◆ What needs to be done ◆
Return every line of the listing below so that it matches the original exactly.
:: Data provided ::
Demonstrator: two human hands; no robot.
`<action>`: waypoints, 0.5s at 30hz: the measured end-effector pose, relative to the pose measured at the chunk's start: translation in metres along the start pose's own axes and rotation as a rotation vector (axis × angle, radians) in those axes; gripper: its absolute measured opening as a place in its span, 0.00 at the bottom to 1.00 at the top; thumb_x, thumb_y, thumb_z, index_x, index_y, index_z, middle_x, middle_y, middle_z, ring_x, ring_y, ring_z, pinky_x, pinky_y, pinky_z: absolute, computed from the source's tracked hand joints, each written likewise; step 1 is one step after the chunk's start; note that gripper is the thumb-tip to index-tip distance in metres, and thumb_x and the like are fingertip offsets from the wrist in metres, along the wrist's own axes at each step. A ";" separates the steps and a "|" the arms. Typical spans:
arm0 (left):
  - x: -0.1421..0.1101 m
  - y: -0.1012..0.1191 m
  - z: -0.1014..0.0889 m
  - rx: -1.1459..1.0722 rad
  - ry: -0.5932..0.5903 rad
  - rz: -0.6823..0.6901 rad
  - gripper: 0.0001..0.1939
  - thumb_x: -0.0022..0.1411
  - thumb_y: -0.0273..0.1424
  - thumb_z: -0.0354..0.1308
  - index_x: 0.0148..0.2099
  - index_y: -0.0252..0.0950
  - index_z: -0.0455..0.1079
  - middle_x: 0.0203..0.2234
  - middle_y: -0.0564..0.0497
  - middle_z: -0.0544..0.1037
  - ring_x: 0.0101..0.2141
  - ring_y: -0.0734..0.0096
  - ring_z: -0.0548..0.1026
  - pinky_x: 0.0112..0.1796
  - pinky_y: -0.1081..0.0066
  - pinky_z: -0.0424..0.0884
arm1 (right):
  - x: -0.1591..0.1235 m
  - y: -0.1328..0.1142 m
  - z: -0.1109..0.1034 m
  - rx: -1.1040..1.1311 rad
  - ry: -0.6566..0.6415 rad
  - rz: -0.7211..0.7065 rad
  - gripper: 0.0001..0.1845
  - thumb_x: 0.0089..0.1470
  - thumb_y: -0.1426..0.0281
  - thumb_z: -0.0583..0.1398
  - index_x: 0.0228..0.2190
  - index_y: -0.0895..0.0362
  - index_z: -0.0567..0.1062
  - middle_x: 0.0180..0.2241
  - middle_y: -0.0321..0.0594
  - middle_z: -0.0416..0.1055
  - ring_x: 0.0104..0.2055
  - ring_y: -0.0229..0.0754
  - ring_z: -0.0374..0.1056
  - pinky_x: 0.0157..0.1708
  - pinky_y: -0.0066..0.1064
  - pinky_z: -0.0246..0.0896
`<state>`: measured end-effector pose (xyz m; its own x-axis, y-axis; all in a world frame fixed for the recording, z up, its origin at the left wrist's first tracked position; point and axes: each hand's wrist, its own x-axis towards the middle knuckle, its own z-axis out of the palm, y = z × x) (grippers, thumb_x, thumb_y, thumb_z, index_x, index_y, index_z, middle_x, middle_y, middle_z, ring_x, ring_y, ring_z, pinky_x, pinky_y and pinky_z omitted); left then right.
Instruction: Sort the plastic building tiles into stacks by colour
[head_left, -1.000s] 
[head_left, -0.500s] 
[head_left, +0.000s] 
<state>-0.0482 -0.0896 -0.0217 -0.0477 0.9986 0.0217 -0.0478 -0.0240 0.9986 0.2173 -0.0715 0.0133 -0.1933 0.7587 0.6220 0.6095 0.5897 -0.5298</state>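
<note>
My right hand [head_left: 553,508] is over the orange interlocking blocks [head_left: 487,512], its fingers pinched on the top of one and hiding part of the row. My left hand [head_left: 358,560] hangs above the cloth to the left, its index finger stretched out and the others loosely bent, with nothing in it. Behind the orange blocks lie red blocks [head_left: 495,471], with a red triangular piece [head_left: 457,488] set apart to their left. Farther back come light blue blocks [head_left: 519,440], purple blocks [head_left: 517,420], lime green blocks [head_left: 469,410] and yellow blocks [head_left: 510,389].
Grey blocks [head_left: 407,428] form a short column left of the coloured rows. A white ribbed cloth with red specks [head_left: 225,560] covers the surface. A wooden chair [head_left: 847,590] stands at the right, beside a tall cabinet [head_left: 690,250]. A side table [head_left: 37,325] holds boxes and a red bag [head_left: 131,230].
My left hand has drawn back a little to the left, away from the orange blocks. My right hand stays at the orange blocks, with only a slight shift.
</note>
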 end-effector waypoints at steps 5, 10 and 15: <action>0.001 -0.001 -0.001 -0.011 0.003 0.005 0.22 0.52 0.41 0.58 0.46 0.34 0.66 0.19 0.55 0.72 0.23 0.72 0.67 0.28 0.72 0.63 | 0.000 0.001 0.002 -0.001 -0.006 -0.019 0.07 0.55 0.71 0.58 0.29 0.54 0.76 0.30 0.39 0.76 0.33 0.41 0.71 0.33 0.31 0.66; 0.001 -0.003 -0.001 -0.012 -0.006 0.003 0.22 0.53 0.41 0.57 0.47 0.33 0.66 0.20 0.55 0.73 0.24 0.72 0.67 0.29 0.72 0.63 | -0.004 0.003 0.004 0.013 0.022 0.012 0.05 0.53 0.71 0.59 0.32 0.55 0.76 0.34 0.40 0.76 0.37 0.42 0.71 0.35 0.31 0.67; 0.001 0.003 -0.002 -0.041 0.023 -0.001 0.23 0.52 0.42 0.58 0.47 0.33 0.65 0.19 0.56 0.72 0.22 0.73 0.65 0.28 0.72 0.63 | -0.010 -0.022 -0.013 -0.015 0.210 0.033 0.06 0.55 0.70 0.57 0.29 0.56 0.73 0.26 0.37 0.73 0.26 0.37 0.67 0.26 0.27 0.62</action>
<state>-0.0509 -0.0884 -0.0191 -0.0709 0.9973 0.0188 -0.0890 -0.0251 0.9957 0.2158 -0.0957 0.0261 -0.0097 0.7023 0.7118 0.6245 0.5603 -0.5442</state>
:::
◆ Result of this task ◆
Demonstrator: two human hands; no robot.
`<action>`: waypoints, 0.5s at 30hz: the measured end-effector pose, relative to the pose measured at the chunk's start: translation in metres along the start pose's own axes and rotation as a rotation vector (axis × angle, radians) in those axes; gripper: its absolute measured opening as a place in its span, 0.00 at the bottom to 1.00 at the top; thumb_x, thumb_y, thumb_z, index_x, index_y, index_z, middle_x, middle_y, middle_z, ring_x, ring_y, ring_z, pinky_x, pinky_y, pinky_z: absolute, computed from the source's tracked hand joints, each written likewise; step 1 is one step after the chunk's start; note that gripper is the thumb-tip to index-tip distance in metres, and thumb_x and the like are fingertip offsets from the wrist in metres, along the wrist's own axes at each step. A ";" separates the steps and a "|" the arms. Typical spans:
arm0 (left):
  - x: -0.1421..0.1101 m
  - y: -0.1012..0.1191 m
  - z: -0.1014..0.0889 m
  - rx: -1.1459..1.0722 rad
  - ry: -0.5932..0.5903 rad
  - rz: -0.6823..0.6901 rad
  - gripper: 0.0001..0.1939
  - thumb_x: -0.0022..0.1411
  - thumb_y: -0.0273..0.1424
  - thumb_z: -0.0354..0.1308
  - index_x: 0.0148..0.2099
  - index_y: -0.0252..0.0950
  - index_z: -0.0455..0.1079
  - middle_x: 0.0203..0.2234
  - middle_y: -0.0564..0.0497
  - middle_z: -0.0544..0.1037
  - ring_x: 0.0101..0.2141
  - ring_y: -0.0734..0.0096
  - ring_z: -0.0548..0.1026
  - pinky_x: 0.0112..0.1796
  - pinky_y: -0.1081..0.0066
  - pinky_z: -0.0424..0.0884
arm1 (right):
  - x: -0.1591..0.1235 m
  - y: -0.1328..0.1142 m
  - z: -0.1109..0.1034 m
  - rx: -1.1040..1.1311 rad
  - ry: -0.6566..0.6415 rad
  - rz: -0.7211..0.7065 rad
  - gripper: 0.0001..0.1845
  - thumb_x: 0.0089..0.1470
  - thumb_y: -0.1426..0.0281
  - thumb_z: -0.0583..0.1398
  - index_x: 0.0228..0.2190
  - index_y: -0.0895..0.0362
  - index_z: -0.0567..0.1062
  - middle_x: 0.0180..0.2241
  - middle_y: -0.0321..0.0594
  - middle_z: -0.0416..0.1055
  - ring_x: 0.0104..0.2055
  - ring_y: -0.0229..0.0754
  - ring_z: -0.0374..0.1056
  - pinky_x: 0.0157..0.1708
  - pinky_y: -0.0066..0.1064
  - pinky_z: -0.0246..0.0896
`<state>`: measured end-effector pose (xyz m; its own x-axis, y-axis; all in a world frame fixed for the recording, z up, its origin at the left wrist's first tracked position; point and axes: each hand's wrist, its own x-axis towards the middle knuckle, its own z-axis out of the palm, y = z × x) (grippers, thumb_x, thumb_y, thumb_z, index_x, index_y, index_z, middle_x, middle_y, middle_z, ring_x, ring_y, ring_z, pinky_x, pinky_y and pinky_z omitted); left then right.
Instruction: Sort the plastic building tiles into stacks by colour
[head_left, -1.000s] 
[head_left, -0.500s] 
[head_left, +0.000s] 
<state>-0.0482 -0.0896 -0.0217 -0.0477 0.9986 0.0217 -0.0478 -0.0240 0.9986 0.2173 -0.0715 0.0133 -0.1933 0.7587 0.6220 0.6095 0.5897 -0.5298</state>
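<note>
My right hand [head_left: 553,508] is over the orange interlocking blocks [head_left: 487,512], its fingers pinched on the top of one and hiding part of the row. My left hand [head_left: 358,560] hangs above the cloth to the left, its index finger stretched out and the others loosely bent, with nothing in it. Behind the orange blocks lie red blocks [head_left: 495,471], with a red triangular piece [head_left: 457,488] set apart to their left. Farther back come light blue blocks [head_left: 519,440], purple blocks [head_left: 517,420], lime green blocks [head_left: 469,410] and yellow blocks [head_left: 510,389].
Grey blocks [head_left: 407,428] form a short column left of the coloured rows. A white ribbed cloth with red specks [head_left: 225,560] covers the surface. A wooden chair [head_left: 847,590] stands at the right, beside a tall cabinet [head_left: 690,250]. A side table [head_left: 37,325] holds boxes and a red bag [head_left: 131,230].
My left hand has drawn back a little to the left, away from the orange blocks. My right hand stays at the orange blocks, with only a slight shift.
</note>
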 end-effector waypoints at steps 5, 10 and 15: <action>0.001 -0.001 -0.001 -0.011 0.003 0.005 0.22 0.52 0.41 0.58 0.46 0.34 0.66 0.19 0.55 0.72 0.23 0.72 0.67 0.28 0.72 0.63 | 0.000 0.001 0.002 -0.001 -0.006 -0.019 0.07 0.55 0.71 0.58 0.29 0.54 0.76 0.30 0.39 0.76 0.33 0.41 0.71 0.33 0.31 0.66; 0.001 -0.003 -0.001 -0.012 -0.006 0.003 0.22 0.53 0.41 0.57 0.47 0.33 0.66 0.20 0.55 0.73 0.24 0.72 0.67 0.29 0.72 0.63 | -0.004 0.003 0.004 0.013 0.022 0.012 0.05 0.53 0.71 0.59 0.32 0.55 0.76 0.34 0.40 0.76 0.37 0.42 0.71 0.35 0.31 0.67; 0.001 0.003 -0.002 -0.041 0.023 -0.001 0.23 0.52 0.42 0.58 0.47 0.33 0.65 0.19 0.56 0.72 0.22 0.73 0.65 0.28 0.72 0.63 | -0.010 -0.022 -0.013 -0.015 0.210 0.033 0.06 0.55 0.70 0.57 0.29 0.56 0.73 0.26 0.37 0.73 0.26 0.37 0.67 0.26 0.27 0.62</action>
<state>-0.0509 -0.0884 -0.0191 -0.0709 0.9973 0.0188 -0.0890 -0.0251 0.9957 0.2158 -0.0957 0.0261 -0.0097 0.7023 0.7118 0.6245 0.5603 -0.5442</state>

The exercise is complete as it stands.